FMV in 2013 had pushed ThyssenKrupp
to negotiate with Saab to sell Kockums to the Swedish company, but the two
couldn’t reach “a common basic view” from which to start talks, Mr. Atzpodien
told Ms. Erixson in a letter dated Feb. 18, 2014.
After landing the FMV study, Saab advertised jobs for
submarine engineers. Scores of Kockums veterans defected
to Saab. Mr. Atzpodien in March 2014 flew to Stockholm to meet Ms. Erixson but
their talks yielded no resolution.
Three weeks later, FMV officials,
accompanied by armed Swedish military personnel, arrived at Kockums’
headquarters in Malmo, Sweden, to collect plans for Sweden’s A26 sub and other
technical information FMV owned. ThyssenKrupp had agreed to release materials,
but some staff blocked the transport from leaving. The standoff was resolved
but drew headlines.
Ms. Erixson says it is “quite
common” for FMV to use military transports for secure shipments. “When it was
clear that we couldn’t move forward with ThyssenKrupp, it was important to
secure what was owned by FMV.”
Speaking publicly two days after the
Kockums standoff, Mr. Atzpodien said Sweden, rather than
negotiating, sought to “deprive us of our basic ownership rights.”
A week later, Saab and ThyssenKrupp
announced a preliminary deal. With no sub order and fewer engineers, the German
company saw no commercial future in Sweden. Saab bought Kockums in
June for roughly $39 million.
“The decision to take away our
ownership was unfair,” says Mr. Atzpodien, calling it “a painful experience.”
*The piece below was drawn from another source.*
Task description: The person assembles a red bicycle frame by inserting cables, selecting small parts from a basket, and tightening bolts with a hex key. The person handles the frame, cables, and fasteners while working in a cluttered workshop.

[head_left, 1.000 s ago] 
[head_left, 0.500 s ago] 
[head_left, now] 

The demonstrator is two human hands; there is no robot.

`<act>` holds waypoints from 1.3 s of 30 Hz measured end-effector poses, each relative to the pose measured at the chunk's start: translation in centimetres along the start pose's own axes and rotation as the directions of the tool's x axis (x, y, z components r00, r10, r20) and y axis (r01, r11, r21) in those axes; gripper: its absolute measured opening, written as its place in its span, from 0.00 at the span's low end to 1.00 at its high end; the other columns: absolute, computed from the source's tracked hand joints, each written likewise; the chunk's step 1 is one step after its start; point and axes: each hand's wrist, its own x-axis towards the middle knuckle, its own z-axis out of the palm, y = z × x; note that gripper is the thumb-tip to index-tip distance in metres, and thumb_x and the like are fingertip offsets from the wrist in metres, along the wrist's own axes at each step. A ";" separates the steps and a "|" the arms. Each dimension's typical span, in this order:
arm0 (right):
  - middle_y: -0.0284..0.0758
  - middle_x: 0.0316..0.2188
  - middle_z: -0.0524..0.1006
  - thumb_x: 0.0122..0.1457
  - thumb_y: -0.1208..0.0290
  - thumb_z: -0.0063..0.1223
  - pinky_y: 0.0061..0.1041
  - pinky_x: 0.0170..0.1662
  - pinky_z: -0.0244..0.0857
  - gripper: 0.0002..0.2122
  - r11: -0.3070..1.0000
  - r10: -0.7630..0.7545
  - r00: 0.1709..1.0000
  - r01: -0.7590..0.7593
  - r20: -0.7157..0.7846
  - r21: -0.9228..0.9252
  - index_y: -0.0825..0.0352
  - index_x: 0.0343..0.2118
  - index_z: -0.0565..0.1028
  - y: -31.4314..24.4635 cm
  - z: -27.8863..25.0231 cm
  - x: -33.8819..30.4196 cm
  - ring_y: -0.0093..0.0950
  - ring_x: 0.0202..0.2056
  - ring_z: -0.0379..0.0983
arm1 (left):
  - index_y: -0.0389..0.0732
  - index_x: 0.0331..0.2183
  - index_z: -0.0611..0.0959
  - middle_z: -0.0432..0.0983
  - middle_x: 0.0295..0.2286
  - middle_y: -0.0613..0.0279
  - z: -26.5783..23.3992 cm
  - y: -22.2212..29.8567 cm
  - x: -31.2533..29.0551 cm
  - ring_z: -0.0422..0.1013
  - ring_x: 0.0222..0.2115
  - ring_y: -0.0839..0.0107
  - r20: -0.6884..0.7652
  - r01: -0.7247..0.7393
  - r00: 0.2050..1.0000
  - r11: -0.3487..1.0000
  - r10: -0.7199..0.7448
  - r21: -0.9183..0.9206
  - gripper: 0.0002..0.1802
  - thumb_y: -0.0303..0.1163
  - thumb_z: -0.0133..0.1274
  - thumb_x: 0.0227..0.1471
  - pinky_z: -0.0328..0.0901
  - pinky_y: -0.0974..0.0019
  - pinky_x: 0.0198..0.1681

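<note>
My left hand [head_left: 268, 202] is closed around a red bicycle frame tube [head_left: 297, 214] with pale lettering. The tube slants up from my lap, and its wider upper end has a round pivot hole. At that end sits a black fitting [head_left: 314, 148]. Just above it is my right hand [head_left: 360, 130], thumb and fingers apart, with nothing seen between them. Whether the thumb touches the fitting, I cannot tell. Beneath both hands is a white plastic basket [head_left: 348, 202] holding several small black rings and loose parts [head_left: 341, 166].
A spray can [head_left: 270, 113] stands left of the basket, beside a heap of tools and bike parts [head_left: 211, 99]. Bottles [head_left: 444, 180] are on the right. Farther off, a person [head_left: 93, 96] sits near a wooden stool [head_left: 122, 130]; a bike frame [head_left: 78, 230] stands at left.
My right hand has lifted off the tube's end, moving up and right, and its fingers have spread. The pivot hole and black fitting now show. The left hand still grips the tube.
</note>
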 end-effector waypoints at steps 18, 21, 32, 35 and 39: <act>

ThyssenKrupp “always tried to work together in good faith with the Swedes and
create synergies.”
Within weeks of the takeover,
Swedish politicians who had justified the maneuver on national-security grounds
claimed vindication after suspected Russian vessels
surfaced near Stockholm. Last month
the Finnish navy dropped explosives in waters near Helsinki after it detected
an intrusion.
Saab in January moved to strengthen
its naval capabilities, joining with Damen Shipyards Group of the Netherlands
to bid for a Dutch submarine order. The pair pledged “to explore future
opportunities in the international submarine market.”
Mr. Atzpodien says “it would be
naive not to state there is a more competitive environment” with Sweden, Japan
and South Korea on the market but ThyssenKrupp’s experience should help
maintain its lead. He predicted Saab “will have the same problems” as he did at
Kockums because Stockholm “is taking a very active role due to its definition
of national interest.”
Saab’s Ms. Fransson says its
experience exporting Gripen jets “makes us very competitive” in submarines.
Half of Kockums’s top managers are Gripen transplants, she says.
Swedish officials see potential
exports to the Netherlands, Canada, Poland and Norway. And Australia hasn’t
finalized its order. “If they change their minds regarding the new submarine,”
says Ms. Fransson, “we’ll be right there.”